▶ **Work instructions**:
Output, word for word, the lines of this listing that fall between the line with "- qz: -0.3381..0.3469" and the line with "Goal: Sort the", counting both of those lines, and no others.

Available data section start

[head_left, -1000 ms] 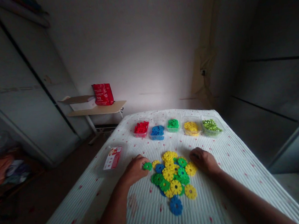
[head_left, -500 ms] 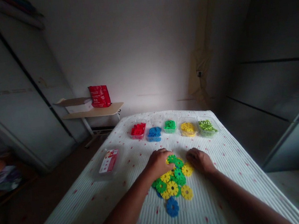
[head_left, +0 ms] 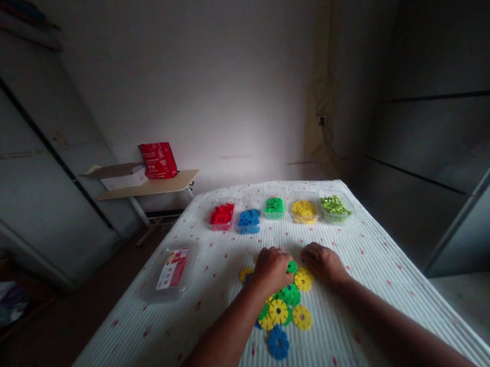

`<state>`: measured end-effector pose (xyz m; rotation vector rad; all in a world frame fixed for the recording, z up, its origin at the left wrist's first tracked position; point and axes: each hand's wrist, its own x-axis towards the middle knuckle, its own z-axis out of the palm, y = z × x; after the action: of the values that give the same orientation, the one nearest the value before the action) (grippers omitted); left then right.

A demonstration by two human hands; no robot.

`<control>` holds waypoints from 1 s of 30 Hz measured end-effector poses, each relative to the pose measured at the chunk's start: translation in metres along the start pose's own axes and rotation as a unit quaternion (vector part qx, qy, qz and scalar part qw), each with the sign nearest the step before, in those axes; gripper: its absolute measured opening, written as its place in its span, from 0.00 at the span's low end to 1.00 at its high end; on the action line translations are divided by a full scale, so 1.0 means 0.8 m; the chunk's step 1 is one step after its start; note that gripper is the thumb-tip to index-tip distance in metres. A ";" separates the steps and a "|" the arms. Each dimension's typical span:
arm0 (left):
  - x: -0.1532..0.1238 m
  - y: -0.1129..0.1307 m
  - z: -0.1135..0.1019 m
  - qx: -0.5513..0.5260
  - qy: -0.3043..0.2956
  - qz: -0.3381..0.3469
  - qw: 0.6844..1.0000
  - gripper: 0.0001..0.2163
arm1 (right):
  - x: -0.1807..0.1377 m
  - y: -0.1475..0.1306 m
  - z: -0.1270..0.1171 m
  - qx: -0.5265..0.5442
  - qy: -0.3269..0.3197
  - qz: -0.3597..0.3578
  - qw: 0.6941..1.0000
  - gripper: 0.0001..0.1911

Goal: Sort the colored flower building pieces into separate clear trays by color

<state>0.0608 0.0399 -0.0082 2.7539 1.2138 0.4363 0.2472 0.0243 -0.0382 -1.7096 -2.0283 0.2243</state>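
Observation:
A loose pile of notched, flower-shaped plastic discs in green, yellow and blue lies on the table. My left hand (head_left: 274,269) rests over its upper part with the fingers curled down, and a green disc (head_left: 291,267) shows by the fingertips. Whatever is under or inside those fingers is hidden. Just right of the pile, my right hand (head_left: 323,261) is curled closed, beside a yellow disc (head_left: 303,279); its fingertips are out of sight. Nearer to me lie another yellow disc (head_left: 302,317) and a blue disc (head_left: 278,343). A yellow disc (head_left: 244,274) peeks out left of my left hand.
Across the back stand clear tubs of red pieces (head_left: 222,214), blue pieces (head_left: 249,219), green pieces (head_left: 274,206), yellow pieces (head_left: 304,210) and light green pieces (head_left: 335,205). At left lies a clear labelled container (head_left: 173,269). A side table (head_left: 170,183) holds a red bag (head_left: 158,160).
My left hand has shifted right across the pile, covering more discs. A yellow disc now shows on its left side. My right hand has barely moved; the view has swung slightly.

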 end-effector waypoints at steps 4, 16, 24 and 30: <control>0.007 -0.013 -0.016 -0.042 0.001 -0.038 0.998 0.12 | 0.001 0.000 -0.001 -0.003 -0.006 0.000 1.000 0.12; 0.126 -0.041 -0.082 -0.088 0.124 -0.111 0.982 0.15 | 0.001 -0.004 -0.003 0.023 -0.004 0.010 1.000 0.11; 0.048 -0.050 -0.056 -0.097 0.125 -0.114 0.981 0.14 | 0.000 -0.005 -0.006 0.033 -0.006 0.015 0.999 0.10; -0.065 -0.042 -0.036 -0.103 0.060 -0.016 0.993 0.10 | -0.004 -0.001 -0.010 0.083 -0.009 -0.030 0.996 0.12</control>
<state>-0.0050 0.0239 0.0008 2.5636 1.1627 0.6900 0.2507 0.0197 -0.0319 -1.5488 -2.0100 0.3778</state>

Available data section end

▶ **Solution for this exercise**:
  - qz: -0.3381..0.3469
  - qw: 0.6844..1.0000
  - gripper: 0.0001..0.2163
arm1 (right):
  - x: -0.1807..0.1377 m
  - y: -0.1475..0.1306 m
  - z: -0.1270..0.1171 m
  - qx: -0.5265..0.5442
  - qy: -0.3269..0.3197
  - qz: -0.3597..0.3578
  - qw: 0.6941..1.0000
  - gripper: 0.0001..0.1911

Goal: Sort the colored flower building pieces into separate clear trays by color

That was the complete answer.